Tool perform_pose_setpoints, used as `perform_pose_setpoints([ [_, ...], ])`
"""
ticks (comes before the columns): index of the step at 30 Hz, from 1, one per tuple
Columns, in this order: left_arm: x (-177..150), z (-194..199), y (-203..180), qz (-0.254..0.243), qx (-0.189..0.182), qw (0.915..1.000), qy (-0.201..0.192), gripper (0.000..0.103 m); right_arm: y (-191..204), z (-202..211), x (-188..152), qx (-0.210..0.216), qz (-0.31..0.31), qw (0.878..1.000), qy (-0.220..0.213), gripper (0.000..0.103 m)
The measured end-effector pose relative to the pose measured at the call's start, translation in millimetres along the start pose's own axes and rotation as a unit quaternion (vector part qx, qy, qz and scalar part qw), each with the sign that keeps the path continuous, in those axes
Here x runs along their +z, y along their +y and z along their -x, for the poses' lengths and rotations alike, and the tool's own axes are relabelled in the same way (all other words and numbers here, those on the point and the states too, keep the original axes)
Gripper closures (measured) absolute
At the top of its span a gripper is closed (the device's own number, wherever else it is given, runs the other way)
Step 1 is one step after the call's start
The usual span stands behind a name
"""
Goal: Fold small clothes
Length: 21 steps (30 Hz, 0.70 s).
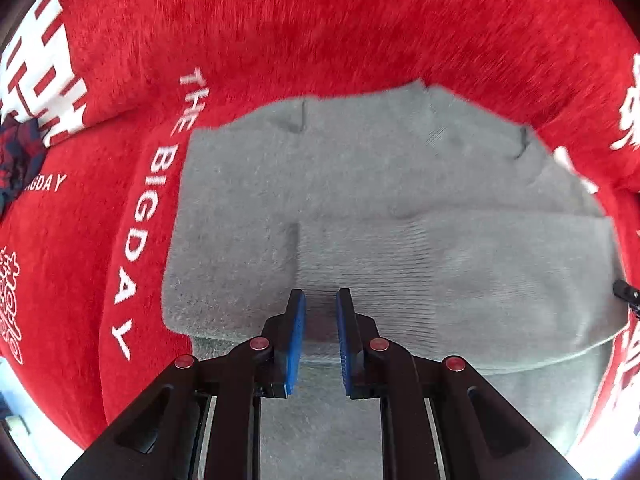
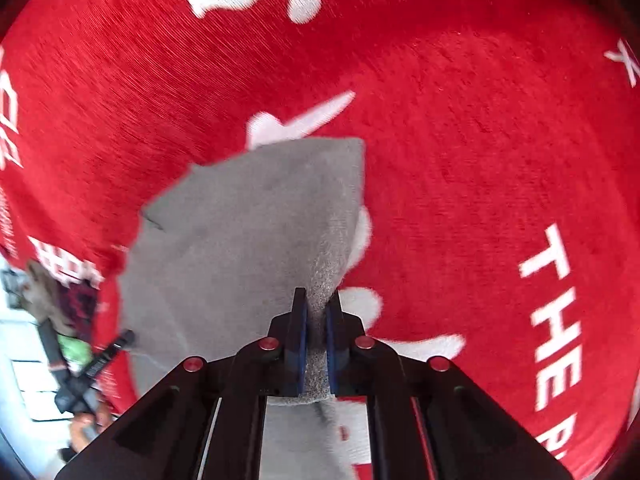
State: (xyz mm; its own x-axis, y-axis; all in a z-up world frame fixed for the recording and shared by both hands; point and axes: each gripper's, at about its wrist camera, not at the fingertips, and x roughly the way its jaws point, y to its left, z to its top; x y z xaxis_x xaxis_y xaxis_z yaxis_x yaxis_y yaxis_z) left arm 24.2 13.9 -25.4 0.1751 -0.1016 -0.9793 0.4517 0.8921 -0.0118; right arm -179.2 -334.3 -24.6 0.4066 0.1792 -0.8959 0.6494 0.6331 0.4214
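The red cloth [image 1: 320, 32] carries white print. In the left wrist view a line along a fold reads "THE BIGDAY" [image 1: 156, 208], and further left a shorter line shows "BIGDAY" [image 1: 46, 182], its start hidden. Large white characters near the left and right edges are cut off and cannot be read. In the right wrist view "THE" [image 2: 556, 320] stands at the right, followed by a partly cropped letter.

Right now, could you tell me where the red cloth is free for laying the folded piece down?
The red cloth lies bare right of the grey garment, up to the white lettering. In the left view there is also room beyond its far edge. The left edge, by a dark patterned item, is crowded.
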Motion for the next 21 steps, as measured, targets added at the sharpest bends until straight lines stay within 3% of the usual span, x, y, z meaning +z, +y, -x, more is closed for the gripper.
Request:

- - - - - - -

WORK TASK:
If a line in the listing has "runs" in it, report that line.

WRITTEN SOLUTION:
Here x runs along their +z, y along their +y and z along their -x, for the poses' lengths and rotations alike, and the tool's own axes are relabelled in the same way (all other words and numbers here, those on the point and the states too, keep the original axes)
At the top of its span a gripper is closed (the device's own number, wherever else it is given, runs the other way)

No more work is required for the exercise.